Work to complete:
Each line below that carries the string "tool" must appear in the answer.

───── Available data

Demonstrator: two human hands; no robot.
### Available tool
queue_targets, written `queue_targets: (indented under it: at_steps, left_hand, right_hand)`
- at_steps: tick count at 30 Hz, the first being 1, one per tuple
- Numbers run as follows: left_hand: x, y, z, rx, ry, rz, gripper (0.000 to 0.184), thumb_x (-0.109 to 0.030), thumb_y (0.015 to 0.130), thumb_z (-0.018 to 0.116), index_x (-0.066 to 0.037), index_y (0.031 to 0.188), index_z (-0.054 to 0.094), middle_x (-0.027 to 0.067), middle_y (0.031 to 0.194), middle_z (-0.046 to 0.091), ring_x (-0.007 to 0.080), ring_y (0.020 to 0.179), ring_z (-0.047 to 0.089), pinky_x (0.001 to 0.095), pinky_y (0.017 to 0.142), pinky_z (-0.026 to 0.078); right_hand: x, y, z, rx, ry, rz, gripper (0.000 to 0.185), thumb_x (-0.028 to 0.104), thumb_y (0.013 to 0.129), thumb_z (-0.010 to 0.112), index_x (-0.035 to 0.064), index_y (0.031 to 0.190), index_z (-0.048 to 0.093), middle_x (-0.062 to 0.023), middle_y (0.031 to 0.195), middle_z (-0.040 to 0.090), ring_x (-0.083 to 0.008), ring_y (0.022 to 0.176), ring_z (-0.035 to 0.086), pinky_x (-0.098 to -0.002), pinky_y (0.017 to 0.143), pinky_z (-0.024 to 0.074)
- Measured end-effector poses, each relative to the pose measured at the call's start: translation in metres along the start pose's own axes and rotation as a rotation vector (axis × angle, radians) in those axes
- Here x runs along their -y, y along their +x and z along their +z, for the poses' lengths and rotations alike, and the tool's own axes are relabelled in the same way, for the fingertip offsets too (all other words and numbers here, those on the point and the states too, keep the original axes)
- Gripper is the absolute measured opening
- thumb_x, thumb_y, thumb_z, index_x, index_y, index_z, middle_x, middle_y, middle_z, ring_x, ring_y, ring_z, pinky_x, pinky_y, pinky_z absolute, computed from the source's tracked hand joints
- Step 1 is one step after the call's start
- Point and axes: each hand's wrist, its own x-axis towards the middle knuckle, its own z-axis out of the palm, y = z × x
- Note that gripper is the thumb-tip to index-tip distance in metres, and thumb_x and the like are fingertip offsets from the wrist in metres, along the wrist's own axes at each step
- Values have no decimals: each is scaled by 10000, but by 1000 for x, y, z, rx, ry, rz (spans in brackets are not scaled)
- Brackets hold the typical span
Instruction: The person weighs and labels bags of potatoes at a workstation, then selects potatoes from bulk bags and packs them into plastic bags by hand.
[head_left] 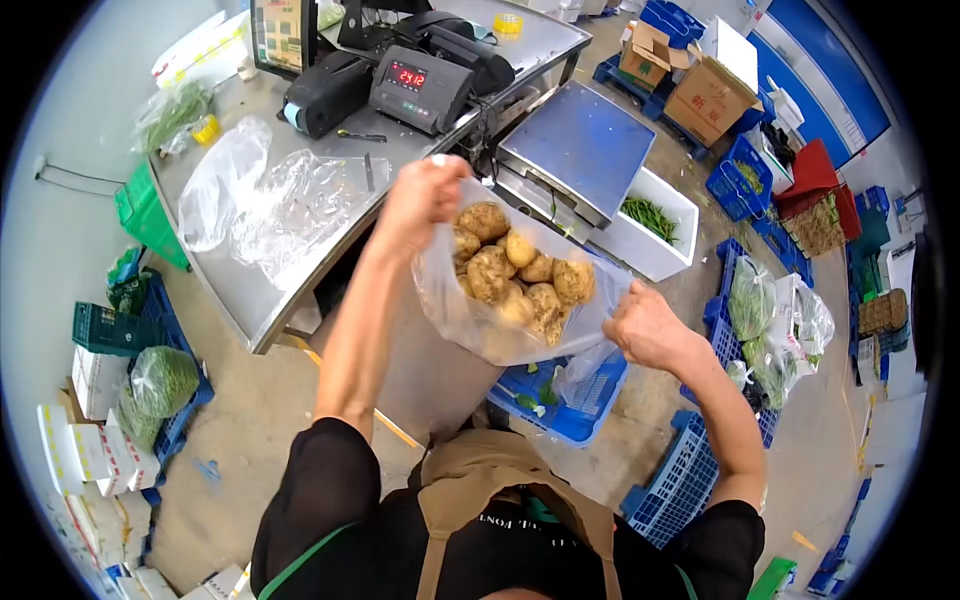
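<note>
Between my two hands hangs a clear plastic bag (440, 285), its mouth stretched wide. Several earth-stained potatoes (490, 272) lie inside it. My left hand (428, 200) is a closed fist around the bag's upper left edge. On the other side, my right hand (645, 322) grips the bag's right edge, fingers closed. Just beyond the bag is a weighing scale's flat metal platform (578, 150). The scale's display unit (420, 90), lit with red digits, stands on the steel table to the upper left.
Loose clear plastic bags (290, 205) lie on the steel table (225, 290). A white foam box (665, 240) of green vegetables stands beside the scale. Below the potatoes is a blue crate (590, 410). Bagged greens (752, 300), blue pallets (675, 480) and cardboard boxes (710, 100) line the right side.
</note>
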Motion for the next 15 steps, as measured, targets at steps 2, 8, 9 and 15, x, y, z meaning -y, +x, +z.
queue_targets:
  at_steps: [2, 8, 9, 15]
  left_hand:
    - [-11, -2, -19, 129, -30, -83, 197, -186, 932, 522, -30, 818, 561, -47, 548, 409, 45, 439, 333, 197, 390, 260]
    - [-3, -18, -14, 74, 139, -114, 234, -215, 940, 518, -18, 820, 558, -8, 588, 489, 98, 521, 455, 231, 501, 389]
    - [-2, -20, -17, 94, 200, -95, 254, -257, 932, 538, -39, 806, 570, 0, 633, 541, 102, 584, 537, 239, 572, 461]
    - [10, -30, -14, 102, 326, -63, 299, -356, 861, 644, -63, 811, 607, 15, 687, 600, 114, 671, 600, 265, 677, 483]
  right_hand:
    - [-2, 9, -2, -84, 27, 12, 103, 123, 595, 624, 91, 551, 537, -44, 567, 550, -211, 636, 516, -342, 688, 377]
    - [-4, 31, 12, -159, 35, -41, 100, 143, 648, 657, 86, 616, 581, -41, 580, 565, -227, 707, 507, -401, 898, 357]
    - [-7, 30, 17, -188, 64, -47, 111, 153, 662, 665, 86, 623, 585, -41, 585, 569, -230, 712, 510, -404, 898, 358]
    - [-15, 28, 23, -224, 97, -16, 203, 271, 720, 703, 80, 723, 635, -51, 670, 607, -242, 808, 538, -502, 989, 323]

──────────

Reply to the task:
### Available tool
- Here x runs along their -y, y along their +x and z along their +z, for the poses' lengths and rotations alike, and the tool's own axes are relabelled in the same way, for the fingertip offsets too (all other words and numbers here, those on the point and the states too, keep the original axes)

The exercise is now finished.